• _TASK REQUIREMENTS_
Keeping every character intact, repeat the whole listing.

• _INPUT RECORDS_
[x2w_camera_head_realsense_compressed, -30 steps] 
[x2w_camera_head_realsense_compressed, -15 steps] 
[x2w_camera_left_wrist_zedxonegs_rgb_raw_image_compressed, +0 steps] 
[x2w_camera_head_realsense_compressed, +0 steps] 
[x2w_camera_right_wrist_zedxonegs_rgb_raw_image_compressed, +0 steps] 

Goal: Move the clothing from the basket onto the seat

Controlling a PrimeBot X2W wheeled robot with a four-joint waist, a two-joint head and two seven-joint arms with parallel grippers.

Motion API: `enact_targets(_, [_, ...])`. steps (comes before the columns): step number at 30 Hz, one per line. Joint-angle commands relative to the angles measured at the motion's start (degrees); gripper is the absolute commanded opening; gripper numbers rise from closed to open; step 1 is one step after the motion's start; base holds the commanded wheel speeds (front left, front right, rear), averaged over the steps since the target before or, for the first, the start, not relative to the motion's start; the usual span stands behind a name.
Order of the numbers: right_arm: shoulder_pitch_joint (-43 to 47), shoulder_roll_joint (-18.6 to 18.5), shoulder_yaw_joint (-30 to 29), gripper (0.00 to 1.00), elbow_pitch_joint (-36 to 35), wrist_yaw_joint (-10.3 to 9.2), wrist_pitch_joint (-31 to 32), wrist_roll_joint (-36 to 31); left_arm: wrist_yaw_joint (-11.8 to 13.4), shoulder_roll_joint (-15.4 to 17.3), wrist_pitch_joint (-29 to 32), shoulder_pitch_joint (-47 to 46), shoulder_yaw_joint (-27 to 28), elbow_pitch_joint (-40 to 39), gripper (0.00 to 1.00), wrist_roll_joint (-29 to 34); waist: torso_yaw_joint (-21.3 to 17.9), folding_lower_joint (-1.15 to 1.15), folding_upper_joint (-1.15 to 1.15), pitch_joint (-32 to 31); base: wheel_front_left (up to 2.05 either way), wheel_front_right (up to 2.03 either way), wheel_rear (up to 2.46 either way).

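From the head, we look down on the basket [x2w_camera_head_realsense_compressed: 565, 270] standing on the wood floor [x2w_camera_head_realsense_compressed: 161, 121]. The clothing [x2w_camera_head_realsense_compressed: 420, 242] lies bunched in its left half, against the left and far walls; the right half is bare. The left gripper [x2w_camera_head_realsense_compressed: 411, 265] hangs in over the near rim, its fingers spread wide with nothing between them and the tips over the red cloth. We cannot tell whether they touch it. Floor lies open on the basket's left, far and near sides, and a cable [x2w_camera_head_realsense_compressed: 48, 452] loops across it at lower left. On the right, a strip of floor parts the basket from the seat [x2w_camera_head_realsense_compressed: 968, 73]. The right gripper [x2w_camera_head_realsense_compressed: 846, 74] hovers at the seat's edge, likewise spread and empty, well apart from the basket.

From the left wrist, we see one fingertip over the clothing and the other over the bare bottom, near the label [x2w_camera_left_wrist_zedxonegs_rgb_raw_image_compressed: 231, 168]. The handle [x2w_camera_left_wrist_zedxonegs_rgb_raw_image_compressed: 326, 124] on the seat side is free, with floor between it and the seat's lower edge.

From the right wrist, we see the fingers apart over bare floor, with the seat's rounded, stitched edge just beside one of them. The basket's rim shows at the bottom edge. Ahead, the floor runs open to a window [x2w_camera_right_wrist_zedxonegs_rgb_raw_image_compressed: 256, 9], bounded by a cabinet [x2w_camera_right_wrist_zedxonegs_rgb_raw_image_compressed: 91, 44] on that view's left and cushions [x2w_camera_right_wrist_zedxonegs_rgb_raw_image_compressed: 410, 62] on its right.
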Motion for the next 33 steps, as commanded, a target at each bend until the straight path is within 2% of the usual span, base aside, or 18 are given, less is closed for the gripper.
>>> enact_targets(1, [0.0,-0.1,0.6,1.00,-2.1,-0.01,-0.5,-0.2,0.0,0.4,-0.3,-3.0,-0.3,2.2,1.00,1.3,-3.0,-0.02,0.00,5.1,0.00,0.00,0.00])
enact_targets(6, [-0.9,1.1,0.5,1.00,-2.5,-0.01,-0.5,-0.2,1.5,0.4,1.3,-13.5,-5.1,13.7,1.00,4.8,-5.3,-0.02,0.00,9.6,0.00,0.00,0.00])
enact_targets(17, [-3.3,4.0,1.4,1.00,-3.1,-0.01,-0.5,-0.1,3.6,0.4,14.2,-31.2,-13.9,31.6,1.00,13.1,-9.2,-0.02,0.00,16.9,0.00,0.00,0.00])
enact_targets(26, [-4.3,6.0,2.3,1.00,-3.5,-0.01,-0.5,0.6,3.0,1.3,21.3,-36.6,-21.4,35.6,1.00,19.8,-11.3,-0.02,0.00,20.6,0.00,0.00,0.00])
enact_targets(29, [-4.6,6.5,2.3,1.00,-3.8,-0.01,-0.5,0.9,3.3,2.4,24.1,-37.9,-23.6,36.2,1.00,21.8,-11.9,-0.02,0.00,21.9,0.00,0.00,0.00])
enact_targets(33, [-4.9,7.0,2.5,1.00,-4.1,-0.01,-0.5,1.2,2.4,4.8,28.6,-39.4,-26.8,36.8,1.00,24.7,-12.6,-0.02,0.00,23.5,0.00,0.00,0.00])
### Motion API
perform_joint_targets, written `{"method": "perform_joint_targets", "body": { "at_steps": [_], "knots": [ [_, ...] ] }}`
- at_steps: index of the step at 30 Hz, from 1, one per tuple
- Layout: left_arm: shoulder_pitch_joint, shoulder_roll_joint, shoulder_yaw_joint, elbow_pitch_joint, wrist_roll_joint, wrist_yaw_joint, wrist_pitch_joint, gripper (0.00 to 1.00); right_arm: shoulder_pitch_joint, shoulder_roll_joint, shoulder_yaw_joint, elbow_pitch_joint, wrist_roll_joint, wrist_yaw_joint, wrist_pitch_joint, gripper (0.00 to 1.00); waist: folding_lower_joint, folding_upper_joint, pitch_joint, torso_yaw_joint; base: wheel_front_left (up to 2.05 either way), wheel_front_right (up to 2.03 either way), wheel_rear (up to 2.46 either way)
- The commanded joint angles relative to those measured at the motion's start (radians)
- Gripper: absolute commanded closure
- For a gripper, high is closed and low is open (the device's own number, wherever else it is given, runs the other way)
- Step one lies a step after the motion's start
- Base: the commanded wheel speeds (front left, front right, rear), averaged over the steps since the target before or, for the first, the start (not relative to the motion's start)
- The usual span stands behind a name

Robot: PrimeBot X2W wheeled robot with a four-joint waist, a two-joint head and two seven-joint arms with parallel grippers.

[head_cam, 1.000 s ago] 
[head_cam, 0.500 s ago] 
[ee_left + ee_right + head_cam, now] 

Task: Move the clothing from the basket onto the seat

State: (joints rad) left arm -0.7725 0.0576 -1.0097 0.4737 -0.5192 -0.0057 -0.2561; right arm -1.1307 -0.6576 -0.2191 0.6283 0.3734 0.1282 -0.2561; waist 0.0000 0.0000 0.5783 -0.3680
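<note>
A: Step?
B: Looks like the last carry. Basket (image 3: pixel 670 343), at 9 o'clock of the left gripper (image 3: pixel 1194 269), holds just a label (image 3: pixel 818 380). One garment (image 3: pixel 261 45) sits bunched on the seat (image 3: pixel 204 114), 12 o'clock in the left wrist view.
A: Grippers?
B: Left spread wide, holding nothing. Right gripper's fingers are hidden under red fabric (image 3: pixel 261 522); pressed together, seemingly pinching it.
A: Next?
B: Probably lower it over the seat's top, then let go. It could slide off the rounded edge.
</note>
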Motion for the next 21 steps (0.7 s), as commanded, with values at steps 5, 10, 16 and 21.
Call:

• _EXERCISE ANSWER_
[x2w_camera_head_realsense_compressed, -30 steps] 
[x2w_camera_head_realsense_compressed, -15 steps] 
[x2w_camera_left_wrist_zedxonegs_rgb_raw_image_compressed, +0 steps] 
[x2w_camera_head_realsense_compressed, +0 steps] 
[x2w_camera_right_wrist_zedxonegs_rgb_raw_image_compressed, +0 steps] 

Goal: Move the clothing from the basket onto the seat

Controlling a PrimeBot X2W wheeled robot with a four-joint waist, a two-joint head and two seven-joint arms with parallel grippers.

Motion API: `enact_targets(_, [_, ...])`. steps (comes before the columns): step number at 30 Hz, one per line. Joint-angle commands relative to the angles measured at the motion's start (degrees); gripper is the absolute commanded opening; gripper numbers rise from closed to open; step 1 is one step after the motion's start; base holds the commanded wheel speeds (front left, front right, rear), averaged over the steps since the target before or, for the first, the start, not relative to the motion's start; the usual span stands behind a name.
Order of the numbers: right_arm: shoulder_pitch_joint (-43 to 47), shoulder_roll_joint (-18.6 to 18.5), shoulder_yaw_joint (-30 to 29), gripper (0.00 to 1.00), elbow_pitch_joint (-36 to 35), wrist_yaw_joint (-10.3 to 9.2), wrist_pitch_joint (-31 to 32), wrist_roll_joint (-36 to 31); left_arm: wrist_yaw_joint (-11.8 to 13.4), shoulder_roll_joint (-15.4 to 17.3), wrist_pitch_joint (-29 to 32), shoulder_pitch_joint (-47 to 46), shoulder_yaw_joint (-27 to 28), elbow_pitch_joint (-40 to 39), gripper (0.00 to 1.00), wrist_roll_joint (-29 to 34); waist: torso_yaw_joint (-21.3 to 17.9), folding_lower_joint (-1.15 to 1.15), folding_upper_joint (-1.15 to 1.15), pitch_joint (-32 to 31); base: wheel_front_left (up to 2.05 either way), wheel_front_right (up to 2.03 either way), wheel_rear (up to 2.46 either way).

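From the head, we look down on the basket [x2w_camera_head_realsense_compressed: 565, 270] standing on the wood floor [x2w_camera_head_realsense_compressed: 161, 121]. The clothing [x2w_camera_head_realsense_compressed: 420, 242] lies bunched in its left half, against the left and far walls; the right half is bare. The left gripper [x2w_camera_head_realsense_compressed: 411, 265] hangs in over the near rim, its fingers spread wide with nothing between them and the tips over the red cloth. We cannot tell whether they touch it. Floor lies open on the basket's left, far and near sides, and a cable [x2w_camera_head_realsense_compressed: 48, 452] loops across it at lower left. On the right, a strip of floor parts the basket from the seat [x2w_camera_head_realsense_compressed: 968, 73]. The right gripper [x2w_camera_head_realsense_compressed: 846, 74] hovers at the seat's edge, likewise spread and empty, well apart from the basket.

From the left wrist, we see one fingertip over the clothing and the other over the bare bottom, near the label [x2w_camera_left_wrist_zedxonegs_rgb_raw_image_compressed: 231, 168]. The handle [x2w_camera_left_wrist_zedxonegs_rgb_raw_image_compressed: 326, 124] on the seat side is free, with floor between it and the seat's lower edge.

From the right wrist, we see the fingers apart over bare floor, with the seat's rounded, stitched edge just beside one of them. The basket's rim shows at the bottom edge. Ahead, the floor runs open to a window [x2w_camera_right_wrist_zedxonegs_rgb_raw_image_compressed: 256, 9], bounded by a cabinet [x2w_camera_right_wrist_zedxonegs_rgb_raw_image_compressed: 91, 44] on that view's left and cushions [x2w_camera_right_wrist_zedxonegs_rgb_raw_image_compressed: 410, 62] on its right.
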Motion for the next 33 steps, as commanded, a target at each bend until the straight path is within 2% of the usual span, base aside, or 18 are given, less is closed for the gripper.
>>> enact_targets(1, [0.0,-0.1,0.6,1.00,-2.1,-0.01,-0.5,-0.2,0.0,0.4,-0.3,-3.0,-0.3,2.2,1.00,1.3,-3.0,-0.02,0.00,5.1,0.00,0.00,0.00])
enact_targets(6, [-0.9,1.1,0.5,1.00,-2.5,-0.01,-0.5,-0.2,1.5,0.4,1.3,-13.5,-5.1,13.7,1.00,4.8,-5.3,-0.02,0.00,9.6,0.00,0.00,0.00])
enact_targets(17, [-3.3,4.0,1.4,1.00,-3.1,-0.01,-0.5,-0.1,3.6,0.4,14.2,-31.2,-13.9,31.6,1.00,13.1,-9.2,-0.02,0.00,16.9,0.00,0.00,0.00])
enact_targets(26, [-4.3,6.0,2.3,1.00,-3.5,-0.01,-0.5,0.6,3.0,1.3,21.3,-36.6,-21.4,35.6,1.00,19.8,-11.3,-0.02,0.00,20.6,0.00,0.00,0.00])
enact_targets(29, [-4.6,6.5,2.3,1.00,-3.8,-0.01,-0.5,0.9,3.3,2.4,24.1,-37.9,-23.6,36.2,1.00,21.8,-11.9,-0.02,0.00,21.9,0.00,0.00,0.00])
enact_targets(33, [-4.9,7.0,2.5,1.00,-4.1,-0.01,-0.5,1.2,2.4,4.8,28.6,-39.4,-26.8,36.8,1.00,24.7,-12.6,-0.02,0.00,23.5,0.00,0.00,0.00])
### Motion API
perform_joint_targets, written `{"method": "perform_joint_targets", "body": { "at_steps": [_], "knots": [ [_, ...] ] }}`
- at_steps: index of the step at 30 Hz, from 1, one per tuple
- Layout: left_arm: shoulder_pitch_joint, shoulder_roll_joint, shoulder_yaw_joint, elbow_pitch_joint, wrist_roll_joint, wrist_yaw_joint, wrist_pitch_joint, gripper (0.00 to 1.00); right_arm: shoulder_pitch_joint, shoulder_roll_joint, shoulder_yaw_joint, elbow_pitch_joint, wrist_roll_joint, wrist_yaw_joint, wrist_pitch_joint, gripper (0.00 to 1.00); waist: folding_lower_joint, folding_upper_joint, pitch_joint, torso_yaw_joint; base: wheel_front_left (up to 2.05 either way), wheel_front_right (up to 2.03 either way), wheel_rear (up to 2.46 either way)
- The commanded joint angles relative to those measured at the motion's start (radians)
- Gripper: absolute commanded closure
- For a gripper, high is closed and low is open (the device's own number, wherever else it is given, runs the other way)
- Step one lies a step after the motion's start
- Base: the commanded wheel speeds (front left, front right, rear), averaged over the steps since the target before or, for the first, the start (not relative to the motion's start)
- The usual span stands behind a name

Robot: PrimeBot X2W wheeled robot with a four-joint waist, a two-joint head and two seven-joint arms with parallel grippers.

[head_cam, 1.000 s ago] 
[head_cam, 0.500 s ago] 
[ee_left + ee_right + head_cam, now] 

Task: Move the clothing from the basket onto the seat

State: (joints rad) left arm -0.7725 0.0576 -1.0097 0.4737 -0.5192 -0.0057 -0.2561; right arm -1.1307 -0.6576 -0.2191 0.6283 0.3734 0.1282 -0.2561; waist 0.0000 0.0000 0.5783 -0.3680
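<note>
A: Step?
B: Looks like the last carry. Basket (image 3: pixel 670 343), at 9 o'clock of the left gripper (image 3: pixel 1194 269), holds just a label (image 3: pixel 818 380). One garment (image 3: pixel 261 45) sits bunched on the seat (image 3: pixel 204 114), 12 o'clock in the left wrist view.
A: Grippers?
B: Left spread wide, holding nothing. Right gripper's fingers are hidden under red fabric (image 3: pixel 261 522); pressed together, seemingly pinching it.
A: Next?
B: Probably lower it over the seat's top, then let go. It could slide off the rounded edge.
</note>
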Motion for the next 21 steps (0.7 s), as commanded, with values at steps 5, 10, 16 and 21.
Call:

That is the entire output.